# new member angry *



## angry (Feb 15, 2008)

hello everyone, im a new member and new to websites and computers so ive messed this message up about ten times im getting tired.ANYHOW ive had a roller coaster of a ride trying to find someone to start a family with,dispite being in long term relasionships i have had my first attempt of ivf in2005,there was no embyos to put back,was told by a later doctor that i should try icsi which i did march last year,unfortunately that didnt work but at least i had some embryos to put back,now ive split from my partner and im 39 and panicing,it was hard enough trying to get an intresrted partner when i was younger let alone now,what makes it worse some people tell me i should just except this (that i cant have children) and get on with it,ive been inlove with(madly)with a guy who dosnt want to do it again and i still cant give up the ghost,so here i am hopeing to meet and listen to people who no excactly how we feel lots of love angryxxx


----------



## Spaykay (Nov 29, 2006)

Awwwww Angry...I hope we can turn you into hopeful.

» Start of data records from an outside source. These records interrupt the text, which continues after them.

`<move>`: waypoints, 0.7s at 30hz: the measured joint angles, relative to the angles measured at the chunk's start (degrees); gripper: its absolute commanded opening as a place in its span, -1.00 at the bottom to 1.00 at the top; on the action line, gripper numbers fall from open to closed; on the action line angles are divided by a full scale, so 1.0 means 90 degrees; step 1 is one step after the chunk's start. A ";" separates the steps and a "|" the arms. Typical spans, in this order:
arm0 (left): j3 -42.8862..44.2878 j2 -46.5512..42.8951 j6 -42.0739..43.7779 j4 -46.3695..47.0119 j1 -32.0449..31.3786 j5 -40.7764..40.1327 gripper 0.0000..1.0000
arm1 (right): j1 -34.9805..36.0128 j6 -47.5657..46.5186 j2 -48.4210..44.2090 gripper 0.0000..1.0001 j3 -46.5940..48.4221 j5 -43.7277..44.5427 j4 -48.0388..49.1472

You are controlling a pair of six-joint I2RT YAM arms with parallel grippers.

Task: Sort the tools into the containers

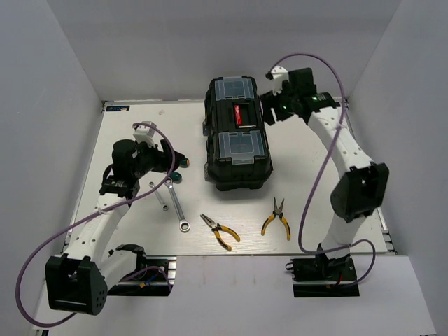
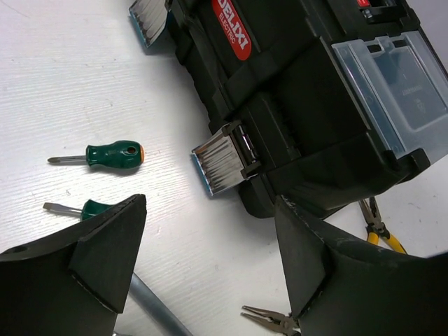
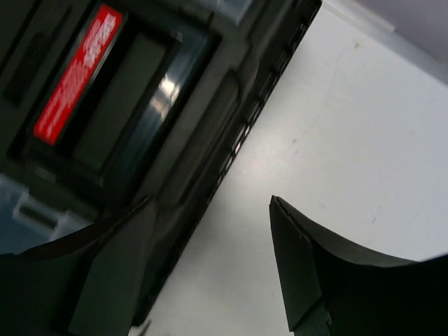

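White table (image 1: 315, 182): left arm (image 1: 105, 217), right arm (image 1: 339, 147) bend toward toolbox (image 1: 238, 150), jaws parted.

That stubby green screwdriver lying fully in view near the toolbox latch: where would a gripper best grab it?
The screwdriver lies flat on the table, so it is best to come from straight above. Clamp across its fat green handle; the thin shaft offers little to grip and would probably slip.

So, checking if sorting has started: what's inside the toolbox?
The toolbox is closed, so its main space is hidden. No tool shows through its clear pockets. Pliers, wrenches and screwdrivers lie outside on the table.
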 measured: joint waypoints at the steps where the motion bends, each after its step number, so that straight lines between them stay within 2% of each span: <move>1: 0.0015 0.0022 0.0005 0.0000 0.0000 0.0022 0.68 | 0.0136 0.0119 0.0226 0.44 0.0255 0.0236 0.0046; 8: 0.0036 0.0129 0.0019 -0.0024 0.0000 0.0155 0.68 | 0.0891 0.0505 0.0986 0.46 0.1307 0.1428 0.0294; 15: 0.0036 0.0228 0.0019 -0.0056 0.0000 0.0253 0.68 | 0.1428 0.0627 0.1438 0.38 0.1489 0.2470 0.0561; 21: 0.0036 0.0304 0.0019 -0.0068 0.0000 0.0350 0.68 | 0.1588 0.0573 0.1807 0.36 0.1520 0.3568 0.0750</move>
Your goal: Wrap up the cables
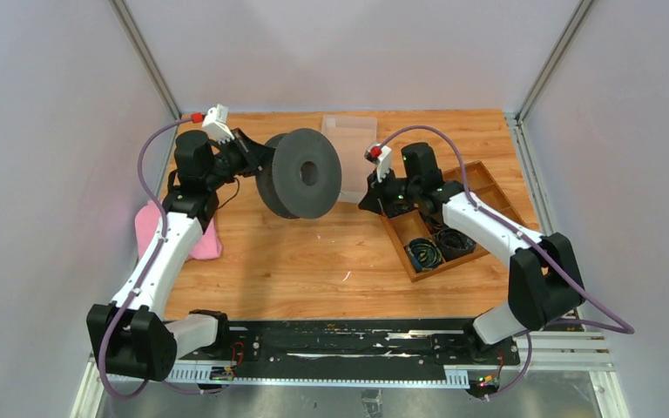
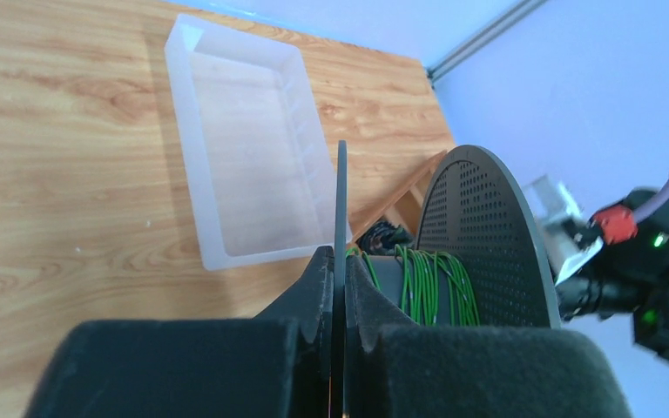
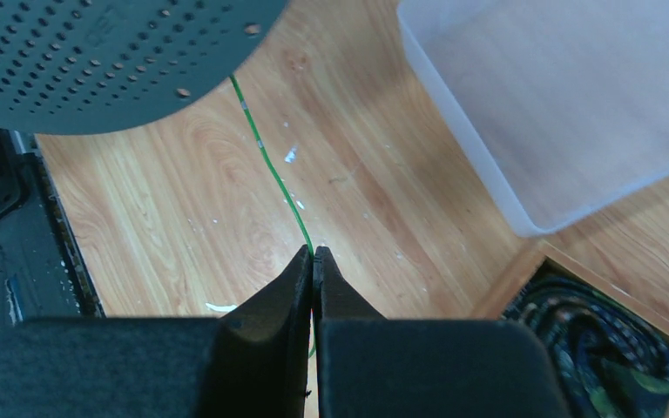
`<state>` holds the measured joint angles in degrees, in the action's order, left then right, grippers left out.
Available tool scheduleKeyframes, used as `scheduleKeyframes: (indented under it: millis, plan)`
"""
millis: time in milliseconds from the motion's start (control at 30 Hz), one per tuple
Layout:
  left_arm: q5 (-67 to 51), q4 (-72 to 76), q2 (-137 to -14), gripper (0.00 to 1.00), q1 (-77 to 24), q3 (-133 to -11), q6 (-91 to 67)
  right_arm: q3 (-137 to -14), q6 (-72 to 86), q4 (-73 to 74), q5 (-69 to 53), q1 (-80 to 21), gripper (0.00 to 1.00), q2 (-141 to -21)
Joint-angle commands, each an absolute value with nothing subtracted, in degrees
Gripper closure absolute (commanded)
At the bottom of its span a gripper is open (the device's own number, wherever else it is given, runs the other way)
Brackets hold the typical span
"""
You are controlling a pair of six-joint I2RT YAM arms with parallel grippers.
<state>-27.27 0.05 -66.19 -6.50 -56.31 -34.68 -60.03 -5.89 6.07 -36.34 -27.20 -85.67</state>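
My left gripper [image 2: 341,254] is shut on the thin near flange [image 2: 341,200] of a dark grey spool [image 1: 300,174], holding it up on edge above the table. Green cable [image 2: 427,283] is wound in several turns round the spool's hub, in front of the perforated far flange [image 2: 479,218]. To the spool's right, my right gripper [image 3: 314,254] is shut on a single strand of the green cable [image 3: 266,165]. That strand runs straight from the fingertips up under the spool's flange [image 3: 113,52]. In the top view the right gripper [image 1: 370,198] sits just right of the spool.
A clear plastic bin [image 1: 348,139] stands behind the spool. A wooden compartment tray [image 1: 479,183] with dark coiled bundles [image 1: 424,254] lies under the right arm. A pink cloth [image 1: 148,225] lies by the left arm. White flecks dot the wooden table [image 3: 183,200].
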Motion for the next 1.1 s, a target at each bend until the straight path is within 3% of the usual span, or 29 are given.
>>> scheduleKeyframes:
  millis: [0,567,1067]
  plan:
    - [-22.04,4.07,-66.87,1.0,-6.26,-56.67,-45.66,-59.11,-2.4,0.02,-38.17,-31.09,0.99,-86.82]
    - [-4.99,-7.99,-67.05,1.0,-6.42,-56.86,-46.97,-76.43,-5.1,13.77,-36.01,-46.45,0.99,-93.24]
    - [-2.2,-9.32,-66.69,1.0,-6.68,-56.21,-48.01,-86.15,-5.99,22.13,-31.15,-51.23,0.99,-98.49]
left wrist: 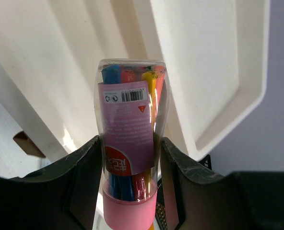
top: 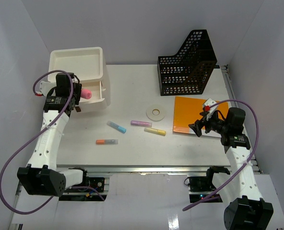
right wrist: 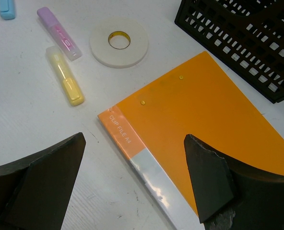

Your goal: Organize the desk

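On the white desk (top: 132,153) lie a blue highlighter (top: 116,127), a purple one (top: 141,123), a yellow one (top: 155,131) and an orange one (top: 106,142). My left gripper (top: 79,96) is shut on a clear tube of coloured pens (left wrist: 130,139) with a pink cap. It holds the tube at the open drawer (top: 96,93) of the white drawer box (top: 79,62). My right gripper (top: 197,128) hangs open over the near left corner of an orange clip file (right wrist: 214,120). Nothing is between its fingers.
A white tape roll (top: 155,113) lies mid-desk. A black mesh file holder (top: 187,64) stands at the back right, just behind the clip file. White walls close in the desk. A metal rail (top: 147,168) runs along its near edge.
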You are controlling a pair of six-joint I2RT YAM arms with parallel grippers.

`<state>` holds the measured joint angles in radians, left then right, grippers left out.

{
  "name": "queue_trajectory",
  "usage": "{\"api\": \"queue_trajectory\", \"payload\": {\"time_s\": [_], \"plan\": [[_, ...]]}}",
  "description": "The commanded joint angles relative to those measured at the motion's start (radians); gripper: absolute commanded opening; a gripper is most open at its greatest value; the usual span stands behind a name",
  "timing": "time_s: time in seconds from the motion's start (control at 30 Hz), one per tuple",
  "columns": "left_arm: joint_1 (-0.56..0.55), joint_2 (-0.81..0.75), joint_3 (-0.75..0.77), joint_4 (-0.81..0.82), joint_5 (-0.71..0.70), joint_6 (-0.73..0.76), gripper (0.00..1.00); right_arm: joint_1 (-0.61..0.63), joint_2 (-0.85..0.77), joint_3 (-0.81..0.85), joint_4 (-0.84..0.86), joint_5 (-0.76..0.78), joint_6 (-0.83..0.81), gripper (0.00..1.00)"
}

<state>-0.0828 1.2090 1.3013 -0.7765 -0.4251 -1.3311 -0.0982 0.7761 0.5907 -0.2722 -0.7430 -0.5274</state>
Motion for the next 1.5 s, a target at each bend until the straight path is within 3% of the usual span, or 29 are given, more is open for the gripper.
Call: {"api": "queue_trajectory", "payload": {"time_s": [0.0,0.03,0.13,0.3,0.43,0.53,0.57,0.63,0.7,0.9,1.0,1.17,1.47], "plan": [[0.021,0.066,0.079,-0.032,0.011,-0.078,0.35,-0.005,-0.015,-0.002,0.008,-0.009,0.007,0.90],[0.023,0.071,0.088,-0.031,0.007,-0.070,0.52,-0.005,-0.016,-0.002,0.008,-0.009,0.007,0.90],[0.027,0.079,0.093,-0.033,0.000,-0.054,0.79,-0.005,-0.017,-0.002,0.007,-0.009,0.007,0.90],[0.034,0.069,0.095,-0.014,0.008,-0.027,0.96,-0.005,-0.015,-0.002,0.008,-0.012,0.006,0.90],[0.034,0.060,0.110,0.024,0.045,0.039,0.97,-0.005,-0.010,-0.003,0.008,-0.010,0.004,0.90],[0.034,0.007,0.092,0.133,0.099,0.143,0.84,-0.005,-0.009,-0.005,0.007,-0.010,0.004,0.90],[0.034,-0.021,0.064,0.197,0.132,0.237,0.74,-0.005,-0.009,-0.005,0.007,-0.010,0.004,0.90],[0.034,-0.099,-0.041,0.307,0.224,0.308,0.29,-0.005,-0.008,-0.005,0.007,-0.010,0.004,0.90],[0.034,-0.208,-0.107,0.349,0.237,0.342,0.03,-0.005,-0.008,-0.005,0.007,-0.012,0.004,0.90],[0.034,-0.458,-0.251,0.165,0.158,0.259,0.00,-0.006,-0.008,-0.004,0.007,-0.019,0.004,0.90],[0.034,-0.510,-0.290,0.014,0.112,0.167,0.00,-0.005,-0.006,-0.002,0.005,-0.024,0.006,0.90],[0.034,-0.469,-0.345,-0.065,0.123,0.136,0.00,-0.006,-0.010,-0.003,0.007,-0.016,0.006,0.90],[0.036,-0.330,-0.410,-0.022,0.129,0.118,0.00,-0.006,-0.009,-0.002,0.006,-0.015,0.007,0.90]]}}
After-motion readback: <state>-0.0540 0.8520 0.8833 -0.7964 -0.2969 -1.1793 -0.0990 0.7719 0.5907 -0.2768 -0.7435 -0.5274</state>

I'm sorry you've had a rough ride, although my journey has been different to yours, I have felt much dissappointment and know how horrible that is to feel. There are many ladies on here who our going for children alone if you decide to go ahead without being in a relationshiop and there is a single ladies thread, there are also threads on ISCI and on donor sperm (which would be an option for having a child without the need of a man in your life). I'll just have a look around and come back with the right addresses. You'll never be alone on here, everyone is great!

Kay xxx


----------



## Dancer p (Nov 2, 2005)

oh Angry,

I just wanted to send you a big   , there is lots of support on here and i wish you lots of luck   on your journey

Dancer


----------



## Spaykay (Nov 29, 2006)

http://www.fertilityfriends.co.uk/forum/index.php?board=31.0 this is all about ICSI

http://www.fertilityfriends.co.uk/forum/index.php?board=64.0 this is about donor sperm and you'll also find the single women thread there.

http://www.fertilityfriends.co.uk/forum/index.php?board=162.0 this is a thread for ladies over 40. Although you are younger than this I just wanted to show you that you still have lots of hope and that you're not alone.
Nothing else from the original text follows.